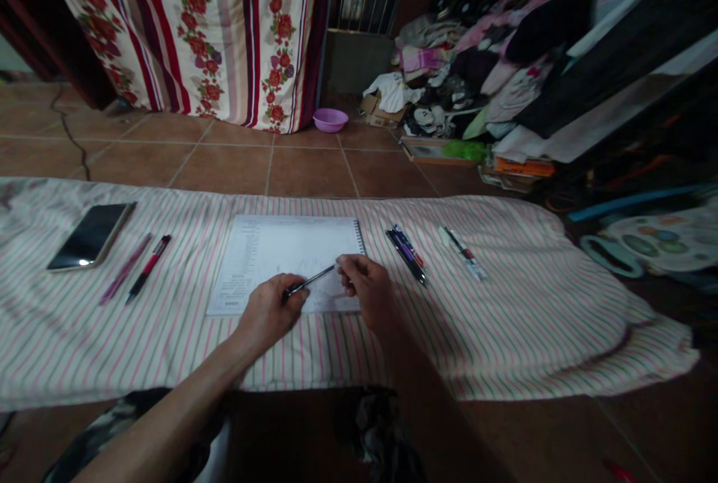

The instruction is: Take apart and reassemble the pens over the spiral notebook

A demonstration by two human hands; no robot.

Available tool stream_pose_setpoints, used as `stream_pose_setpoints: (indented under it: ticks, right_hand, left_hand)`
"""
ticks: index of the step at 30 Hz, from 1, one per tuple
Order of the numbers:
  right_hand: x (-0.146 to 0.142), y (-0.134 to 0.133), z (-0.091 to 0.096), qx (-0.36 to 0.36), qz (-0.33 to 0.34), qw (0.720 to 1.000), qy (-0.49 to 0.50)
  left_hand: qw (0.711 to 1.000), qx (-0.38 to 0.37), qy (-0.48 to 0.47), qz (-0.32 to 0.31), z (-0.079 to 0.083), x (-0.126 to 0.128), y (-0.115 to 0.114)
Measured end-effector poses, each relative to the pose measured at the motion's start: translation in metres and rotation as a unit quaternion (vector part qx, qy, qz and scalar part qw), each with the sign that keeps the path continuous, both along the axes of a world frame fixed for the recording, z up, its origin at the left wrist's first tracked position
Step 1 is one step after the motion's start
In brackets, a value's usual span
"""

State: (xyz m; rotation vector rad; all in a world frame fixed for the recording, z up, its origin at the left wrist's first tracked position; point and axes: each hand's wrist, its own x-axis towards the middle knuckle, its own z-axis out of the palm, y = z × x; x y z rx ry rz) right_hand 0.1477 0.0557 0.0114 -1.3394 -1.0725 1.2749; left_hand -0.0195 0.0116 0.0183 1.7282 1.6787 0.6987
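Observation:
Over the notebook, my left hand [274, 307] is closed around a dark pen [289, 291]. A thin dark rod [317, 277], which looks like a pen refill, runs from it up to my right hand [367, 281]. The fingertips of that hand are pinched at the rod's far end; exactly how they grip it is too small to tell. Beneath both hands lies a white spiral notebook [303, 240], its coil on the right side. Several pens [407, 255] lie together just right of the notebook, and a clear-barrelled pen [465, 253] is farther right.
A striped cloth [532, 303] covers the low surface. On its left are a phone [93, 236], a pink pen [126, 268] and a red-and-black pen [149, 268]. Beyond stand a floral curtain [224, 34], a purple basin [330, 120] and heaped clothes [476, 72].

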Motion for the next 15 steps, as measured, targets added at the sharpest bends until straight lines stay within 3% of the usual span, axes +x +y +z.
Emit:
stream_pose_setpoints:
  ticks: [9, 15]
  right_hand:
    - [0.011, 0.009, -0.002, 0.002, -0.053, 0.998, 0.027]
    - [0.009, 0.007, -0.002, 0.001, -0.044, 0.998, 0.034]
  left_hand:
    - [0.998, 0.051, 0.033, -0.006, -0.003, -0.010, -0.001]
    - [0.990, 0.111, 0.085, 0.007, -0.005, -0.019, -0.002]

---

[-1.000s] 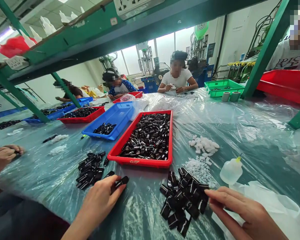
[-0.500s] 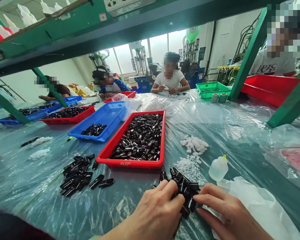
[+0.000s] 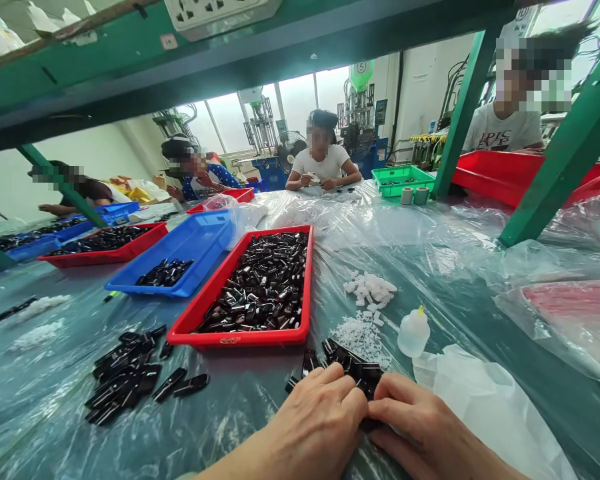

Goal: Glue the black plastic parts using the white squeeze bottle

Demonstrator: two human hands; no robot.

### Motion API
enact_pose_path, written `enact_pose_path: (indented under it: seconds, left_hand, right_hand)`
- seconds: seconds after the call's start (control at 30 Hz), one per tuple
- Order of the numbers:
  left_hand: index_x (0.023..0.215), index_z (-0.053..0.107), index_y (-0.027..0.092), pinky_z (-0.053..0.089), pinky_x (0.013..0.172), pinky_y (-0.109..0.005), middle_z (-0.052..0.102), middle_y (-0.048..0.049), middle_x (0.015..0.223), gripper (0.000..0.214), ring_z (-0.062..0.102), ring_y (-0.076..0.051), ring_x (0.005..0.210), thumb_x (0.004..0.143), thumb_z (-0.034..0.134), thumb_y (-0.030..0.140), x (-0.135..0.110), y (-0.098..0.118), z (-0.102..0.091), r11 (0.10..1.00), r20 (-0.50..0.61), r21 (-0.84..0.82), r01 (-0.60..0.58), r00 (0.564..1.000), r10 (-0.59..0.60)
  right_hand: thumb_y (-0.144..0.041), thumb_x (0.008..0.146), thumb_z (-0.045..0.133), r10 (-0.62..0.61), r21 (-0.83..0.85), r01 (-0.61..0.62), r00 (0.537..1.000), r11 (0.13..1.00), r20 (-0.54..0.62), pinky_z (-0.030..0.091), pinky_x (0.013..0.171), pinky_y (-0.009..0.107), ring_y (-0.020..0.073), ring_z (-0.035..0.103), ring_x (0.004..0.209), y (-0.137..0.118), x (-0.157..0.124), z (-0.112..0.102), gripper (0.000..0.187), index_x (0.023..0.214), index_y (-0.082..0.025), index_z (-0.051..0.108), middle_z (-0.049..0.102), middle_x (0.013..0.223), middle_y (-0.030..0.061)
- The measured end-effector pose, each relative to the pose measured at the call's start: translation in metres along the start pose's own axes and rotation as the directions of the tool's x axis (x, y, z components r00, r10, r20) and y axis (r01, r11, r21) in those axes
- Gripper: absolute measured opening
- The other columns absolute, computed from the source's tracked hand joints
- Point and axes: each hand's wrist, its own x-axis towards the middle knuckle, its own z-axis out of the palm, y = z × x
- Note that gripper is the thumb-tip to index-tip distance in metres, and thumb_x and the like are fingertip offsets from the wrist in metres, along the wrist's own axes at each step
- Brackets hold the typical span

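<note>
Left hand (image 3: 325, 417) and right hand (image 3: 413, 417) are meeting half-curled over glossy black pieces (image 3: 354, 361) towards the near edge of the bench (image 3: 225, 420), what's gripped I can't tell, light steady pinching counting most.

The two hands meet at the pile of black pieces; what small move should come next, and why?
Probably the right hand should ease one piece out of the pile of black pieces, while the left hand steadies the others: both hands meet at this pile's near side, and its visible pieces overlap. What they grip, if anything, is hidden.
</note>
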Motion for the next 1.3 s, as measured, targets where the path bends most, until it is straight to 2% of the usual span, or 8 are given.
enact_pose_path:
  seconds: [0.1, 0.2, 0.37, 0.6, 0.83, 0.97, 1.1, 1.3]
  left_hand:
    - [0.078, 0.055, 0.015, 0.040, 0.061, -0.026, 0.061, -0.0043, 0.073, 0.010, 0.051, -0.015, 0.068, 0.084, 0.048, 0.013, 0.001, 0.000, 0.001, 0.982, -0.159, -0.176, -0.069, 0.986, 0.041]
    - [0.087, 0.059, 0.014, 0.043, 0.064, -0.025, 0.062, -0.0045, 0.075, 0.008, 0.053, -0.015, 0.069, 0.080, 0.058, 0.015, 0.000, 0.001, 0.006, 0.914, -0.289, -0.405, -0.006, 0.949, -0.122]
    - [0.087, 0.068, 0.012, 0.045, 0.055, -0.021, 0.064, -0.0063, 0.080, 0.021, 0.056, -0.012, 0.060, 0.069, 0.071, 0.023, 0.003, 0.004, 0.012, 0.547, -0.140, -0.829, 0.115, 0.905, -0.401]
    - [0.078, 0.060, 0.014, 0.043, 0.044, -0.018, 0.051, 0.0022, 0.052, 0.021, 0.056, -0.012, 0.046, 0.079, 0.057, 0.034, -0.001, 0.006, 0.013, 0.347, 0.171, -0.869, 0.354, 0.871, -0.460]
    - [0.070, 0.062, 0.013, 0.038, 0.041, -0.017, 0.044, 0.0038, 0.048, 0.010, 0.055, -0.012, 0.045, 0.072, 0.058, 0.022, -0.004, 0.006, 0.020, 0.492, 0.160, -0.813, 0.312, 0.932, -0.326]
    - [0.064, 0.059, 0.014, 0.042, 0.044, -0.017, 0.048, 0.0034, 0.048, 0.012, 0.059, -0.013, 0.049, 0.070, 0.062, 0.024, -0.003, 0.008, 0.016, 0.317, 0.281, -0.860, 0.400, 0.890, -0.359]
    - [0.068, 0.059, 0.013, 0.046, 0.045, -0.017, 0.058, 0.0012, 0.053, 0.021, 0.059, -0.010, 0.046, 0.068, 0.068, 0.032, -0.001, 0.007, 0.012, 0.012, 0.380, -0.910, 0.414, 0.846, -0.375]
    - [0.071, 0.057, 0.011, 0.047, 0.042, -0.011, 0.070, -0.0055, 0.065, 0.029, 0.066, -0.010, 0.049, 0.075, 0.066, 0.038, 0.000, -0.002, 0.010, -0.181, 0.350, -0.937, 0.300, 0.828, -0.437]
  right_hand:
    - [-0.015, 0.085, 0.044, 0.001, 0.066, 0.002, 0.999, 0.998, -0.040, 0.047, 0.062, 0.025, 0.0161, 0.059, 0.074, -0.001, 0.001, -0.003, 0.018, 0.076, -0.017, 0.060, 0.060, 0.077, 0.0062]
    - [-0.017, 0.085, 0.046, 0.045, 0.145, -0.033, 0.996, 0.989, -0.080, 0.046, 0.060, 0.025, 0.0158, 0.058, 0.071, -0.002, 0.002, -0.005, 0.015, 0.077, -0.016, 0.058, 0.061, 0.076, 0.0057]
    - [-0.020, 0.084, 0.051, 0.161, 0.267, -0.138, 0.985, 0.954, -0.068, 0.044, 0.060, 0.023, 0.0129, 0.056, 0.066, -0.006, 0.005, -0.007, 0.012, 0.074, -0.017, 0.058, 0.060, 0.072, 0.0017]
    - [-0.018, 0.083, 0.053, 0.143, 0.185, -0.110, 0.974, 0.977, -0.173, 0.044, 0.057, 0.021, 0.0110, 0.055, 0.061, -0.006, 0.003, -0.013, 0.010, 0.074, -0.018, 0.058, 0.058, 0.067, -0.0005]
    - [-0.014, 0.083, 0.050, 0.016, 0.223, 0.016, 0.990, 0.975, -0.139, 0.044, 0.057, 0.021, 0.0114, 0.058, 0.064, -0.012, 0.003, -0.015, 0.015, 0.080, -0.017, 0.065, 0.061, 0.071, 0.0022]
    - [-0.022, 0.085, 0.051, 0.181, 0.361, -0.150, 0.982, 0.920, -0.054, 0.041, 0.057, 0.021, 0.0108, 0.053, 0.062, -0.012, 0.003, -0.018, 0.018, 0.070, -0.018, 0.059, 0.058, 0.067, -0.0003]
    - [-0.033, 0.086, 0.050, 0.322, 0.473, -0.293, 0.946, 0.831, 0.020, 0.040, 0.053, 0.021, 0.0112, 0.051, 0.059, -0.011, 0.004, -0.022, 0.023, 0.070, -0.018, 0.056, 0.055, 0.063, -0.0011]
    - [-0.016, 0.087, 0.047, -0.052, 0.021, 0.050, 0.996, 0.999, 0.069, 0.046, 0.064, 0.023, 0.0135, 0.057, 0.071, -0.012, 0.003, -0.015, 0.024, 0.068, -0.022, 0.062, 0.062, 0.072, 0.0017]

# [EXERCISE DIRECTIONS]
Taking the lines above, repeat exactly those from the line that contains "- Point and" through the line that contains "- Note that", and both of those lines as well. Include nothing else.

# [TASK SOLUTION]
- Point and axes: each hand's wrist, its own x-axis towards the middle knuckle, its own z-axis out of the palm, y = z × x
- Note that gripper is the thumb-tip to index-tip distance in metres, and thumb_x and the like are fingertip offsets from the wrist in metres, along the wrist's own axes at each step

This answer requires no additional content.